Family Trees: My cousin, Eden (age 4, far left), standing next to her purple-leaf plum. Jena (me, age 5) underneath my flowering ornamental pear tree (back right). Madison (age 6, far right), my sister, hugging her yellow-wood tree. Photo from May 2004.

My grandparents have always been two of my favorite people in this world. My clearest childhood memories are from their house with all my cousins. We would spend hours making up games and running around the yard. But now, because we are all growing up and my grandparents are older, they finally decided to sell their house. We will keep the memories made in my grandparent’s house, but there are some things that we couldn’t bring with us. Particularly, seven trees. 


My grandparents started a tradition that they would celebrate the birth of a new grandchild by planting a tree that would flower or the leaves would change color during that child’s birth month. When my grandparents moved, they left behind at the old house a crab apple (blooms in early April), a yellow wood (bright flowers into June), a pear tree (white flowers in May), a purple-leaf plum (striking leaves in July), a star magnolia (eye-catching flowers in May), a crimson maple (bright red leaves in November), and a sugar maple (wonderful yellow and orange leaves in October). Recently, in part because of a college Botany course, I started thinking about those trees, but I could not even remember what type of tree my grandparents had planted for me. 


I asked my grandparents about our trees and they remembered every single one.

My grandma has been going through a lot of pictures and most years she would take a picture of us standing by our tree on our birthday. When I first saw the pictures, I was in shock.

I remembered my tree as this little thing with thin branches growing just above my head, but the pictures showed otherwise. Seeing the tree towering over me, both of us growing together was nostalgic. I now realize that when you're younger you don’t notice or remember the little things as much as you do when you get older. 

Our Trees: 


April 1997, crabapple

Alex was born right when the crabapples blossom. When the first Copley grandchild came into the world, the world definitely was not ready for him. This troublemaker always ‘jumped’ before thinking. Alex was constantly covered in scrapes and bruises from whatever mischief he had gotten into and he caused a ruckus wherever he went. He loves to test limits and be a part of a good story. We all look up to him as the cool older cousin, and fittingly, his tree usually blooms the earliest of all of our trees. 


June 1997, yellow wood

A few months after the birth of the first grandchild, my sister Madison was born. Madison is  cautious and caring. She is the “mom” of the group, and balances out Alex’s impulsive nature. Always wanting to set the best example, Madison takes pride in her schoolwork. Not only does she want to be the best, she wants everyone’s attention while she does it. Like her, her large yellow-wood tree with its long flowering time from late May to early July is always the center of attention. 

The author, age 12, with her ornamental pear tree in 2011.

May 1999, ornamental pear

Personally, I feel the most important grandchild was born next: me. As the third grandchild behind two very big personalities, I have always been the quiet one. As a kid I would watch and follow whatever the older kids did. Today I am still the quiet one, but I do like to cause trouble. I play tricks and make jokes, but never for the attention. My aversion to attention is quite the opposite of the large ornamental pear tree that represents my birth. 

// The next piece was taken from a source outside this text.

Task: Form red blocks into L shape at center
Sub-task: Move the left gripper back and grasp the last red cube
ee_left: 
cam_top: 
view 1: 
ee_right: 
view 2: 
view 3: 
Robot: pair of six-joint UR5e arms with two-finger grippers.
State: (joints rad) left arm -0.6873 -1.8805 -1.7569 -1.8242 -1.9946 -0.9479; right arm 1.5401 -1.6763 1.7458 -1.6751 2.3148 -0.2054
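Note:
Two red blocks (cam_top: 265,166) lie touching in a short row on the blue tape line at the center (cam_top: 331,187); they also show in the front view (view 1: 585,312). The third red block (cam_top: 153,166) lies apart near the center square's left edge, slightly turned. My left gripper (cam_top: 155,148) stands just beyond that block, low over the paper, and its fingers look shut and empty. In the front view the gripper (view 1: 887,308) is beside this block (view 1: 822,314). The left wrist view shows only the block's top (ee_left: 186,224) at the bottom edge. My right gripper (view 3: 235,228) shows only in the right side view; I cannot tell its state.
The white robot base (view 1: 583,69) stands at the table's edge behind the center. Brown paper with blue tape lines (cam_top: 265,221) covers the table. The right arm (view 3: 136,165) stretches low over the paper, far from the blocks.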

July 1999, purple-leaf plum

Shortly after my birth, the third girl in the Copley family, Eden, was born. She and I have always been great friends. She loves to make everyone happy and is very go-with-the-flow. With an older brother like Alex, she has been the more timid one of the two, but you can always count on Eden. With such a serene color, the purple-leaf plum is the perfect tree to represent her. 

The author's younger brother, Craig (age 8) with his star magnolia in 2010.

May 2002, star magnolia


Once again, havoc was brought upon the family, with the birth of my little brother, Craig. No one was prepared for the big personality that came in such a small body. Craig was called the “drama king” growing up, and he always kept everyone on their toes. He has a huge heart and cares a lot, but as the youngest of three, he sure loves to be the star of the show. A star magnolia was planted for his birth, and it does him perfect justice. 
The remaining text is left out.